Two Dreams and One Nightmare

Well, hesitating (again) if there is any use in writing, as actually the facts are clear and thus little if anything can be added – perhaps a personal rant, and then of course the Beckett’ian danger is coming with it: 

I tried to groan, Help! Help! But the tone that came out was that of polite conversation

Still, having decided to write I want to begin with two dreams – though seeing them as dreams may be in itself questionable[1] and it may be better if we talk about two claimed visions and gospels.

THE FIRST DREAM[2]

Well, the one is surely about a gospel, nearly literally

“Laudato si’, mi’ Signore” – “

” Praise be to you, my Lord”

– these are the words standing at the beginning of the Encyclical Letter Laudato Si’ of The Holy Father Francis on Care for Our Common Home

There is much to be said, finally we are talking about a document of 184 pages. And though most of it is not much more than a long lament, extending the praise of the Lord to the world and mother earth, there is also something said about this Common House highlighting that it is the responsibility of all of us. And the old vision is taken up: we are talking about the need of profound changes needed when it comes to

lifestyles, models of production and consumption, and the established structures of power which today govern societies.

– thus already said in the Encyclical Letter Centesimus Annus from 1991.

It is somewhat striking that the lament then translates into establishing a tension between individual behaviour and technical possibilities and ‘technical wrongdoing’ on the one hand and the celebration of the common good.
Sure, there is some general sentiment, highlighting that

[w]e are faced not with two separate crises, one environmental and the other social, but rather with one complex crisis which is both social and environmental. Strategies for a solution demand an integrated approach to com- bating poverty, restoring dignity to the excluded, and at the same time protecting nature.

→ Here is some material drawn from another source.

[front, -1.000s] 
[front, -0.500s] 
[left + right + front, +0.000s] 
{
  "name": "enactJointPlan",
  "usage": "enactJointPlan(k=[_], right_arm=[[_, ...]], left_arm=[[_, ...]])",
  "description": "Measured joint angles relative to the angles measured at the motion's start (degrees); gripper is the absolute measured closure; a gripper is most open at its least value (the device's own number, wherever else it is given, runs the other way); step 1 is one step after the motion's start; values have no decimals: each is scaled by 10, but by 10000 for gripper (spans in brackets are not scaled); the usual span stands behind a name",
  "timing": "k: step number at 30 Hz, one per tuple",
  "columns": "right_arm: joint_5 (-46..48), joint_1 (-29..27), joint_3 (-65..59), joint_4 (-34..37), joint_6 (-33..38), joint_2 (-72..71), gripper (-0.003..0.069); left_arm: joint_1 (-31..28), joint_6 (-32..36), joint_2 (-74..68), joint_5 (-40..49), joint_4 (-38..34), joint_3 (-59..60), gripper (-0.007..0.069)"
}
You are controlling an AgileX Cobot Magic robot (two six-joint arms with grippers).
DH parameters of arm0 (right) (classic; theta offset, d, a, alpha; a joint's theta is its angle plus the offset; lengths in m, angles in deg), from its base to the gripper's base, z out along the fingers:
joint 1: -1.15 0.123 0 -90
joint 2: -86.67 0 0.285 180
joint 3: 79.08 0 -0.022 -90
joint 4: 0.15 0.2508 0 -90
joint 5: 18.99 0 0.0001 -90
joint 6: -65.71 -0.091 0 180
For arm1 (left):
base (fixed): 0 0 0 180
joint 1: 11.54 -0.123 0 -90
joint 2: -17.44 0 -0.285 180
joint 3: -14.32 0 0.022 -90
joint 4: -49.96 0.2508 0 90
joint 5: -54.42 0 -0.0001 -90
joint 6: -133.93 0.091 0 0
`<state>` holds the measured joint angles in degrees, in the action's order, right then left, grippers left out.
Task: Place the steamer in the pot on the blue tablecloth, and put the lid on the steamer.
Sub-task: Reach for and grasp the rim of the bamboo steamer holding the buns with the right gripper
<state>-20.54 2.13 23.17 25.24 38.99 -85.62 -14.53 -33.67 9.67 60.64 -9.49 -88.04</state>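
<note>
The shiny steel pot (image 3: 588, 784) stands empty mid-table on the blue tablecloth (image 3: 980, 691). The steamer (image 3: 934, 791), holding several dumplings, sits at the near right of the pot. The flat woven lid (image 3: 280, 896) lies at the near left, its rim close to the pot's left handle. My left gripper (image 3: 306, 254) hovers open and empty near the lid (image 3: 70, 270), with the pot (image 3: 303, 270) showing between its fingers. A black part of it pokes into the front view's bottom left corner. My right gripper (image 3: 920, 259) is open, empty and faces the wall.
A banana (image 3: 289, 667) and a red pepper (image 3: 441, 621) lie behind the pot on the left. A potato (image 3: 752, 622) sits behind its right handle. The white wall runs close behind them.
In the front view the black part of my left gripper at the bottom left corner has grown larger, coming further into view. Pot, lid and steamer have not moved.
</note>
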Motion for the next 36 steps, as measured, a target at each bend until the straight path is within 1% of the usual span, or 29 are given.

And indeed it is highlighted that

the abandonment and neglect also experienced by some rural populations which lack access to essential services and where some workers are reduced to conditions of servitude, without rights or even the hope of a more dignified life.

And it is also emphasised:

Let us allow the invisible forces of the market to regulate the economy, and consider their impact on society and nature as collateral damage. In the absence of objective truths or sound principles other than the satisfaction of our own desires and immediate needs, what limits can be placed on human trafficking, organized crime, the drug trade, commerce in blood diamonds and the fur of endangered species? Is it not the same relativistic logic which justifies buying the organs of the poor for resale or use in experimentation, or eliminating children because they are not what their parents wanted? This same “use and throw away” logic generates so much waste, because of the disordered desire to consume more than what is really necessary.

However, when the letter turns to concrete steps the ‘systemic character’ seems to be forgotten.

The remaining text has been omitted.